Chalkbeat is a non-profit news organization that covers education in several American communities. Its mission is to "inform the decisions and actions that lead to better outcomes for children and families by providing deep, local coverage of education policy and practice." It aims to cover "the effort to improve schools for all children, especially those who have historically lacked access to a quality education". Its areas of focus include under-reported stories, education policy, equity, trends, and local reporting.

Chalkbeat was founded as GothamSchools in 2008 by Elizabeth Green and Philissa Cramer. It merged with EdNews Colorado, founded by Alan Gottlieb, in 2013, and then redesigned and relaunched the website as Chalkbeat one year later. Chalkbeat has eight bureaus where it reports news regularly: Chicago, Colorado, Detroit, Indiana, Newark, New York City, Philadelphia, and Tennessee.
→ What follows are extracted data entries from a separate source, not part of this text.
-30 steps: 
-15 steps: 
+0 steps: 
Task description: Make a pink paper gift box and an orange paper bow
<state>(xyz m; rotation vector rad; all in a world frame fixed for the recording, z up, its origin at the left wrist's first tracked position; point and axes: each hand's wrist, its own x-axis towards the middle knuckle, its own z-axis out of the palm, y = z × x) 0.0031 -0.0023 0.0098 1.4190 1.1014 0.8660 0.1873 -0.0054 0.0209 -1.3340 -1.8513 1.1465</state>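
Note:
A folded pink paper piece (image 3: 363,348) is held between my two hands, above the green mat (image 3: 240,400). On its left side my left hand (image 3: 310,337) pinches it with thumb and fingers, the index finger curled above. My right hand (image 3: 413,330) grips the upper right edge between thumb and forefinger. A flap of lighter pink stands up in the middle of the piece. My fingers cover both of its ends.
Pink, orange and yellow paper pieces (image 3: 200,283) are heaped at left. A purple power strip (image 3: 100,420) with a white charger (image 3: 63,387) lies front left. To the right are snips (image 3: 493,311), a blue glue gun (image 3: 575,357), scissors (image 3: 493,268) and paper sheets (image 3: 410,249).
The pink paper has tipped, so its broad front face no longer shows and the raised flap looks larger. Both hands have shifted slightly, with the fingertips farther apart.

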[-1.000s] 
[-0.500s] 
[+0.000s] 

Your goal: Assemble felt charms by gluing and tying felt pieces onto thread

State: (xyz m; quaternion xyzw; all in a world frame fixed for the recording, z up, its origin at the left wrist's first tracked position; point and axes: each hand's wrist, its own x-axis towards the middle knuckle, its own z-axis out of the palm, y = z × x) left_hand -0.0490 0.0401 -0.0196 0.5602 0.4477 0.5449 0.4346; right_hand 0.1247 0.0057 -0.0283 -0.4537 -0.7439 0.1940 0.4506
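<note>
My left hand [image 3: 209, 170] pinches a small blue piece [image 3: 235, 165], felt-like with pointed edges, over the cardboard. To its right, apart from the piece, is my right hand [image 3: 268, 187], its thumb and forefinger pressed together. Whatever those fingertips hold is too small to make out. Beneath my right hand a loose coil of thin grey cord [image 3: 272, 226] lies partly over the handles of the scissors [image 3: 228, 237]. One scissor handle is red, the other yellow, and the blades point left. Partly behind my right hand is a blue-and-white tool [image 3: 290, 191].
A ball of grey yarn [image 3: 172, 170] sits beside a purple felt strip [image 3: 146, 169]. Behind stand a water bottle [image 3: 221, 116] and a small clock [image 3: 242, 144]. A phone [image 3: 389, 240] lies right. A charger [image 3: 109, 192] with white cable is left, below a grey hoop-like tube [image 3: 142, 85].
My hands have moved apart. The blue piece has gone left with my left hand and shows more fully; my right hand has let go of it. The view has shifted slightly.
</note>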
In New York City, Chalkbeat's competitors include three daily newspapers and a public radio station with an education-focused blog. Another key competitor is Capital Education, owned by Politico.

In 2016, Chalkbeat clarified its expectations, standards and editorial practices by unveiling a formal "code of ethics" that covers all its bureaus. Chalkbeat has also introduced an open-source impact tracking platform called MORI (Measures of Our Reporting's Influence).

History 
Chalkbeat began as a merger of GothamNews/GothamSchools in New York City and EdNews Colorado in Denver. GothamSchools was founded in 2008 by Elizabeth Green and Philissa Cramer, who started off with a local New York City education blog. From the beginning, they received requests to expand their coverage to other parts of the country. The organization was initially funded by Open Plans, a technology non-profit founded by Mark Gorton. EdNews Colorado started as a magazine and was developed by Alan Gottlieb.

GothamNews and EdNews Colorado merged in January 2013 and were relaunched jointly as a national network, first known as Education News Netowrk and then as Chalkbeat. Green said the organizations "decided to merge because it's hard to build a sustainable business around journalism". Though the existing brands had loyal followings, "there is power in numbers. It made sense that we should all have one name." The new organization started additional bureaus in Memphis and Indianapolis. These new bureau locations were chosen for having a lot of changes or possibilities in their local education policy as well as local foundation support.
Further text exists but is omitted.